Developing

The Cutadapt source code is on GitHub. Cutadapt is written in Python 3 with some extension modules that are written in Cython.

Development installation

For development, make sure that you install Cython and tox. We also recommend using a virtualenv. This sequence of commands should work:

git clone https://github.com/marcelm/cutadapt.git  # or clone your own fork
cd cutadapt
virtualenv .venv
source .venv/bin/activate
pip install Cython pytest tox pre-commit
pre-commit install
pip install -e .

Then you should be able to run Cutadapt:

cutadapt --version

Remember that you do not need to activate a virtualenv to run binaries in it, so this works even when the environment is activated:

venv/bin/cutadapt --version

The tests can then be run like this:

pytest

Or with tox (but then you will need to have binaries for all tested Python versions installed):

tox

Making a release

A new release is automatically deployed to PyPI whenever a new tag is pushed to the Git repository.
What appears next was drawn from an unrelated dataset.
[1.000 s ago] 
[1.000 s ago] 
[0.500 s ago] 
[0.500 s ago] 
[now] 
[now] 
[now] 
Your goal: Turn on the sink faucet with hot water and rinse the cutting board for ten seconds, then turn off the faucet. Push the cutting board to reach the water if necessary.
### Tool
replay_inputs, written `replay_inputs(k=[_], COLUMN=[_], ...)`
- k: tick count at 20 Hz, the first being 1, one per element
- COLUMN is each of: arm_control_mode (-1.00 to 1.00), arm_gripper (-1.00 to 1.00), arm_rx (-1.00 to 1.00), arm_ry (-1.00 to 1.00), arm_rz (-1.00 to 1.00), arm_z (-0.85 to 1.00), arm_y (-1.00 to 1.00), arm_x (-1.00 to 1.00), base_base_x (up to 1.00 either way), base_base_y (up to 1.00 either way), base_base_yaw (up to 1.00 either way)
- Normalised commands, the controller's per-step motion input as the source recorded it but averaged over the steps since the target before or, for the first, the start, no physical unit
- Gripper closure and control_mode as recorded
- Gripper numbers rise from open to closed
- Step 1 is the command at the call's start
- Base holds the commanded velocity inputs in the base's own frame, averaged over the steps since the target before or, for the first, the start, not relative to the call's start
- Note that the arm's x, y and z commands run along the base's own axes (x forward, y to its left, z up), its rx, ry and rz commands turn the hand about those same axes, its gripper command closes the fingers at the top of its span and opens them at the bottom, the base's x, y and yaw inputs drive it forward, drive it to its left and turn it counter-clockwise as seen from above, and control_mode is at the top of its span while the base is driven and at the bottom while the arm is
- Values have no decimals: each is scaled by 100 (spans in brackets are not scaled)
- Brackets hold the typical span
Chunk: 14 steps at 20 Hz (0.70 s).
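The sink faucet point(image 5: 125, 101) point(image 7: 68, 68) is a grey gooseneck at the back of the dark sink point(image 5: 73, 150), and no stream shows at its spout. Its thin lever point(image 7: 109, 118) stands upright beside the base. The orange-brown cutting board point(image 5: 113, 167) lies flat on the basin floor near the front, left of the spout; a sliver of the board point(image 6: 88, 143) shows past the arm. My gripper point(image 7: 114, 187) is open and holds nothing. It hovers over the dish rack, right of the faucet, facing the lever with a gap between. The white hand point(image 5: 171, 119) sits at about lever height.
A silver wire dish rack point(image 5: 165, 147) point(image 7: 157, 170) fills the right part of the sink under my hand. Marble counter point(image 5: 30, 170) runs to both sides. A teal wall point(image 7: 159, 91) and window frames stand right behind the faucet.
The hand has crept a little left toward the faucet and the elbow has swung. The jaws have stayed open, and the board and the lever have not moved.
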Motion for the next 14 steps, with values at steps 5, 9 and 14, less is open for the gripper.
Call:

Cutadapt uses setuptools_scm to automatically manage version numbers. This means that the version is not stored in the source code but derived from the most recent Git tag. The following procedure can be used to bump the version and make a new release.

  1. Update CHANGES.rst (version number and list of changes)

  2. Ensure you have no uncommitted changes in the working copy.

  3. Run a git pull.

  4. Run tox, ensuring all tests pass.

  5. Tag the current commit with the version number (there must be a v prefix):

    git tag v0.1
    

    To release a development version, use a dev version number such as v1.17.dev1. Users will not automatically get these unless they use pip install --pre.

  6. Push the tag:

    git push --tags
    
  7. Wait for the GitHub Action to finish and to deploy to PyPI.

  8. The bioconda recipe also needs to be updated, but the bioconda bot will likely do this automatically if you just wait a little while.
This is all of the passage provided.